EXERCISE OBJECTIVE
Your task is to give the listing below back word for word, pictures excluded.
***
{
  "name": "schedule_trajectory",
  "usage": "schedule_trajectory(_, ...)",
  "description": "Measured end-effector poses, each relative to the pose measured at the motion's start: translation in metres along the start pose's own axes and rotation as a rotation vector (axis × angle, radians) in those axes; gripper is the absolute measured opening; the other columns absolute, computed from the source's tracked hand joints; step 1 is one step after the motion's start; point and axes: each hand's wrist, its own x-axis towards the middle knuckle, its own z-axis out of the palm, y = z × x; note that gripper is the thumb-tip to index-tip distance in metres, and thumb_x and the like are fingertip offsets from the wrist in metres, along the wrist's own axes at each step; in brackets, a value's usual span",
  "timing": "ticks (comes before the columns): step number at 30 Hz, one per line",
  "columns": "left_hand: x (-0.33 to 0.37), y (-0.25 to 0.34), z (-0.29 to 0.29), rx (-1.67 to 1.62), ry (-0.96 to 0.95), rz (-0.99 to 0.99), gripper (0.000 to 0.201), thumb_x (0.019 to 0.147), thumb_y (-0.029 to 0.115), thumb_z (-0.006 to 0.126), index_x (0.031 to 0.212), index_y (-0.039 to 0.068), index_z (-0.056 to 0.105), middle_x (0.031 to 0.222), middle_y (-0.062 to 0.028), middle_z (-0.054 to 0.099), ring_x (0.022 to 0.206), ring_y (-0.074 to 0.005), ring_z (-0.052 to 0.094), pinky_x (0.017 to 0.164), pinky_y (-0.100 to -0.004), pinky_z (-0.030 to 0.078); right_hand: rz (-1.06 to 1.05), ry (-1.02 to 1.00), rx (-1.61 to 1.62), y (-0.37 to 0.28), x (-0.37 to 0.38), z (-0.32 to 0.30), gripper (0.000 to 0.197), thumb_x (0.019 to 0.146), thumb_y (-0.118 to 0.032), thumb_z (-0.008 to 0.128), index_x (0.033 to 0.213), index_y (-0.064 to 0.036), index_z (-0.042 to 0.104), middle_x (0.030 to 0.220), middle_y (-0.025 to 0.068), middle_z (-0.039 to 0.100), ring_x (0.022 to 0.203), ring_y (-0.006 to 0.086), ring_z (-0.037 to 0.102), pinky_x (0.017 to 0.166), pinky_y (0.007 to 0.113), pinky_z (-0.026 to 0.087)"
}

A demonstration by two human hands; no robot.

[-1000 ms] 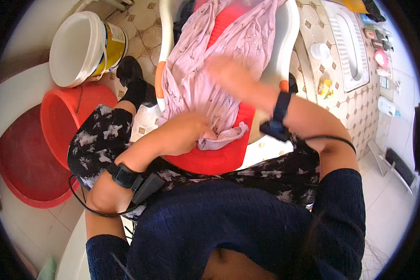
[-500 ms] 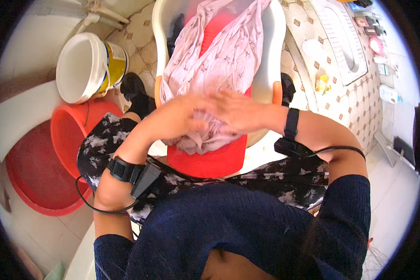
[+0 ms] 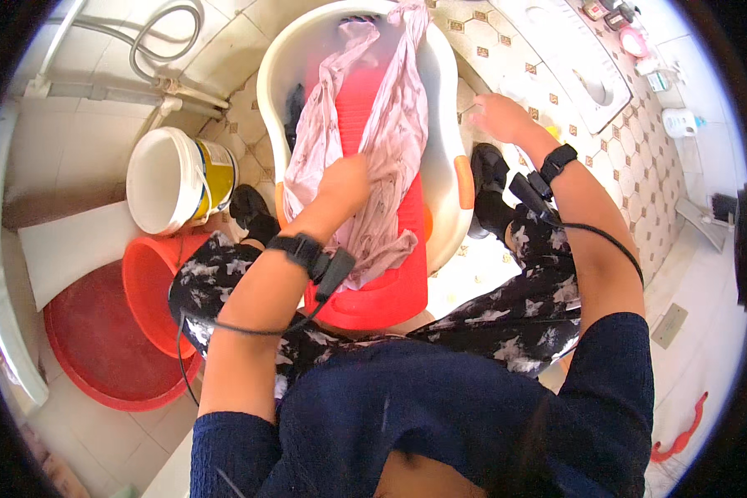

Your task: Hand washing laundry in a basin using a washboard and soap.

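Observation:
A wet pink patterned cloth [image 3: 398, 124] lies bunched lengthwise over a red ridged washboard [image 3: 365, 309], which leans in a white tub [image 3: 267, 104] with orange grips. My left hand [image 3: 346, 184] is closed on the cloth, over the middle of the board; its fingertips are partly hidden. Out past the tub's right rim, my right hand [image 3: 504, 119] hovers over the tiled floor near a small yellow item [image 3: 553, 132]. Its fingers are loosely bent and slightly blurred, with nothing visible in them.
To the left stand a white and yellow bucket [image 3: 164, 181], an orange-red basin [image 3: 153, 282] and a dark red basin [image 3: 100, 349]. A squat toilet [image 3: 585, 70] is set in the floor at the far right, with bottles [image 3: 681, 123] along the wall. A hose [image 3: 195, 37] hangs far left.
My hands were together rubbing the bunched cloth. Now my right hand has left it and moved right beyond the tub, while the left stays on the cloth, which is more spread out.

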Motion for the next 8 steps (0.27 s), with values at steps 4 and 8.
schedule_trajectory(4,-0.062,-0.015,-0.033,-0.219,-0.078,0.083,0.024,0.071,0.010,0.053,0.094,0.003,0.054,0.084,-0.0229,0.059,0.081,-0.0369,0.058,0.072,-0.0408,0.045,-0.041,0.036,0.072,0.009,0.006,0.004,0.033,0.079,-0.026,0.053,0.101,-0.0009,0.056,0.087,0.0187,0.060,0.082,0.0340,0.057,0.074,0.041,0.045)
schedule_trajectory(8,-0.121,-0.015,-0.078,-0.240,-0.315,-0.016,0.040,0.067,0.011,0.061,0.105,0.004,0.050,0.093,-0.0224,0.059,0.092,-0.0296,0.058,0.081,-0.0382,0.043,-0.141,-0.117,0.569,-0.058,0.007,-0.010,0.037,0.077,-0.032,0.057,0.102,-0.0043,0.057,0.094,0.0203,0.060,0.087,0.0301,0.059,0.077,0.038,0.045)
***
RESPONSE TO THIS EXERCISE
{
  "name": "schedule_trajectory",
  "usage": "schedule_trajectory(_, ...)",
  "description": "Measured end-effector poses, each relative to the pose measured at the motion's start: translation in metres along the start pose's own axes and rotation as a rotation vector (axis × angle, radians) in those axes; gripper is the absolute measured opening; the other columns absolute, computed from the source's tracked hand joints; step 1 is one step after the motion's start; point and axes: each hand's wrist, its own x-axis towards the middle knuckle, its own z-axis out of the palm, y = z × x; note that gripper is the thumb-tip to index-tip distance in metres, and thumb_x and the like are fingertip offsets from the wrist in metres, along the wrist's own axes at each step; in brackets, a value's usual span",
  "timing": "ticks (comes before the columns): step number at 30 Hz, one per line",
  "columns": "left_hand: x (-0.33 to 0.37), y (-0.25 to 0.34), z (-0.29 to 0.29), rx (-1.67 to 1.62), ry (-0.96 to 0.95), rz (-0.99 to 0.99), gripper (0.000 to 0.201), thumb_x (0.019 to 0.147), thumb_y (-0.029 to 0.115), thumb_z (-0.006 to 0.126), index_x (0.031 to 0.212), index_y (-0.039 to 0.068), index_z (-0.056 to 0.105), middle_x (0.031 to 0.222), middle_y (-0.062 to 0.028), middle_z (-0.054 to 0.099), ring_x (0.022 to 0.206), ring_y (-0.074 to 0.005), ring_z (-0.052 to 0.094), pinky_x (0.017 to 0.164), pinky_y (-0.100 to -0.004), pinky_z (-0.030 to 0.078); right_hand: rz (-1.06 to 1.05), ry (-1.02 to 1.00), rx (-1.61 to 1.62), y (-0.37 to 0.28), x (-0.37 to 0.38), z (-0.32 to 0.30), gripper (0.000 to 0.197), thumb_x (0.019 to 0.146), thumb_y (-0.118 to 0.032), thumb_z (-0.008 to 0.128), index_x (0.033 to 0.213), index_y (-0.064 to 0.036), index_z (-0.042 to 0.104), middle_x (0.030 to 0.220), middle_y (-0.025 to 0.068), middle_z (-0.039 to 0.100), ring_x (0.022 to 0.203), ring_y (-0.006 to 0.086), ring_z (-0.037 to 0.102), pinky_x (0.017 to 0.166), pinky_y (0.007 to 0.113), pinky_z (-0.026 to 0.087)"
}

A demonstration by two human hands; no robot.

[-1000 ms] 
[-500 ms] 
[+0 ms] 

Your task: Hand washing laundry in a basin using a washboard and soap.

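Observation:
A wet pink patterned cloth [image 3: 398, 124] lies bunched lengthwise over a red ridged washboard [image 3: 365, 309], which leans in a white tub [image 3: 267, 104] with orange grips. My left hand [image 3: 346, 184] is closed on the cloth, over the middle of the board; its fingertips are partly hidden. Out past the tub's right rim, my right hand [image 3: 504, 119] hovers over the tiled floor near a small yellow item [image 3: 553, 132]. Its fingers are loosely bent and slightly blurred, with nothing visible in them.
To the left stand a white and yellow bucket [image 3: 164, 181], an orange-red basin [image 3: 153, 282] and a dark red basin [image 3: 100, 349]. A squat toilet [image 3: 585, 70] is set in the floor at the far right, with bottles [image 3: 681, 123] along the wall. A hose [image 3: 195, 37] hangs far left.
My hands were together rubbing the bunched cloth. Now my right hand has left it and moved right beyond the tub, while the left stays on the cloth, which is more spread out.
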
Motion for the next 8 steps (0.27 s), with values at steps 4 and 8.
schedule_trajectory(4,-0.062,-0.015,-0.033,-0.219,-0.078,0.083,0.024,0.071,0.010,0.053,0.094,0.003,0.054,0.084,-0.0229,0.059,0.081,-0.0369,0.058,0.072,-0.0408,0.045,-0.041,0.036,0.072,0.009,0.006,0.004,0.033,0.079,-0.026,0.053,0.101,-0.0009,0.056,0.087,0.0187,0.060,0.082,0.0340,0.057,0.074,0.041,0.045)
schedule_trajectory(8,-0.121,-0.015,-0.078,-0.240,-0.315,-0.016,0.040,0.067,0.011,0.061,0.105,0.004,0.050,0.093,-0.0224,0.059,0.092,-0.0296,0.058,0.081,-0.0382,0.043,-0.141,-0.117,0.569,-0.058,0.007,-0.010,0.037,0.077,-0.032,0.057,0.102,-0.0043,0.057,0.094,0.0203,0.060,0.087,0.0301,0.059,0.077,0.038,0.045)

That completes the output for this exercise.